What to do
Please state how many lines of the data below contain the word "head", offering nothing besides the number.

Data block
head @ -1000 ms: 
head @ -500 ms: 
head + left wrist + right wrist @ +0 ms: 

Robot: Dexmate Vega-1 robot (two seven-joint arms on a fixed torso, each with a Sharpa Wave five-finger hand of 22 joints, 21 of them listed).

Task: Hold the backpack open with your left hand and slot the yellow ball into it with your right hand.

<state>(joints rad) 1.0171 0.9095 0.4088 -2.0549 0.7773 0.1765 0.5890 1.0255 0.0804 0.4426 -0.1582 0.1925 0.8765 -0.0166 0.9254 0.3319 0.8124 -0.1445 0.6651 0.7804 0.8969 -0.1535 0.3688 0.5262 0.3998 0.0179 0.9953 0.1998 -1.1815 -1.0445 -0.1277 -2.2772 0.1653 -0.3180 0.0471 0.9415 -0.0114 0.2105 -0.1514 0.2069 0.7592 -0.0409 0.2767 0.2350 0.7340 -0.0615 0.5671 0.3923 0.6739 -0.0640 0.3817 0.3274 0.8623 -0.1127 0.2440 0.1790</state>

Your response
3